The plaintiff gave evidence that the abuse had a deleterious effect on many aspects of his life including education, employment and relationships. Stephanie Lindsay, a social worker, said the plaintiff presented with many of the developmental consequences that are recognised as being common to childhood sexual abuse. Dr Peter Klug diagnosed the plaintiff with chronic post-traumatic stress disorder which he attributed to the abuse.

The decision at trial

The court accepted evidence that the impact of the abuse on the plaintiff was devastating and as such he was entitled to significant damages. The court in its assessment of damages assessed both defendants separately although ultimately damages awarded against each defendant were identical.
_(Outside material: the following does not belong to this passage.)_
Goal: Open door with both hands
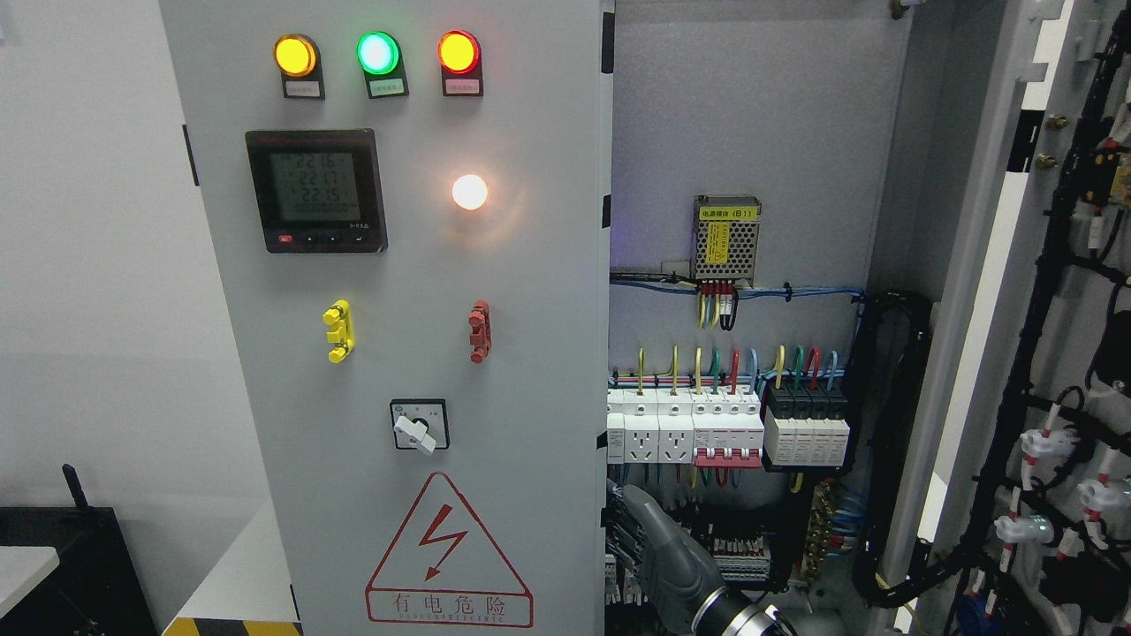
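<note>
The grey cabinet has two doors. The left door (pixel 512 291) is closed and carries lamps, a meter, a rotary switch and a warning triangle. The right door (pixel 1051 353) stands swung wide open at the right, its inner side with black cable looms facing me. Between them the cabinet interior (pixel 751 132) is exposed, with breakers and coloured wires. My right hand (pixel 623 530) comes up from the bottom edge, right of the middle. Its dark fingers (pixel 629 517) curl against the free right edge of the left door, low down, and their tips are hidden behind that edge. The left arm does not show.
A row of breakers and sockets (pixel 724 428) and a small power supply (pixel 726 237) sit inside the cabinet right behind the hand. A black box (pixel 62 565) stands at the lower left beside a white wall. Yellow-black floor tape (pixel 230 625) runs by the cabinet's foot.
</note>
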Controlling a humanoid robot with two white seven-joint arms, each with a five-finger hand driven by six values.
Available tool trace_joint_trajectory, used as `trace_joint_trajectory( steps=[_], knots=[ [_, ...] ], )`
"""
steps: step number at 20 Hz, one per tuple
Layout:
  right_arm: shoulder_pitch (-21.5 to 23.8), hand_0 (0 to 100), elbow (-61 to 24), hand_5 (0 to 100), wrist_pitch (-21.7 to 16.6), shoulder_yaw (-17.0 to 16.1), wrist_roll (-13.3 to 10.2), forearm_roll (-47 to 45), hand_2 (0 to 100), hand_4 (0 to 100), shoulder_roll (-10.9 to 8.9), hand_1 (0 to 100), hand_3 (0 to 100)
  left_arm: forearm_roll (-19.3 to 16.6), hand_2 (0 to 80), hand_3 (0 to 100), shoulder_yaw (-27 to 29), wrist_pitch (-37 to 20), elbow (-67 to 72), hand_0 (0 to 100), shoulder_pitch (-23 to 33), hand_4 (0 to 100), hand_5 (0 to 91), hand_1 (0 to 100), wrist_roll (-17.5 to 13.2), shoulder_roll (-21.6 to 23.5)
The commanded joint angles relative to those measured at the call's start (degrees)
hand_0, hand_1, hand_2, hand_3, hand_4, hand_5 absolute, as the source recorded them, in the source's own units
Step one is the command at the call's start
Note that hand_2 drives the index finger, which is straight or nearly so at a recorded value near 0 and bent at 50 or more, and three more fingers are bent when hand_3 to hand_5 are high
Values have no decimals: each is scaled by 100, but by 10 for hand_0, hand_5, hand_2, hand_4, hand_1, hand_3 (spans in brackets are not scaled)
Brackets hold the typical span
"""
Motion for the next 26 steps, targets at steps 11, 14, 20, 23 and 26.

As against both defendants, the plaintiff was entitled to $150,000 for general damages which included aggravated damages. Of that sum, the court awarded interest on $50,000 at 2 per cent over 10 years totalling $10,000. The court found it was not possible to precisely calculate the plaintiff’s loss of earning capacity because of the intermittent nature of that loss in the past, which continues into the future. It therefore awarded a buffer of $75,000. For future treatment it awarded a buffer of $15,000 based upon Dr Klug’s recommendations. Finally, it considered the conduct of the defendants against the plaintiff as being in contumelious disregard for his right to autonomy and personal well being and, in those circumstances, awarded exemplary damages in the sum of $75,000.

The plaintiff was therefore awarded the total sum of $325,000 against each defendant, or $650,000 in total.

Implications for you

Even in circumstances where a Court cannot precisely calculate loss of past and future economic loss, it will not be precluded from making an award of damages. This case also offers an example as to how interest on general damages may be awarded in historical sexual abuse claims (subject to State specific legislation) as well as when a Court may deem it appropriate to award exemplary damages.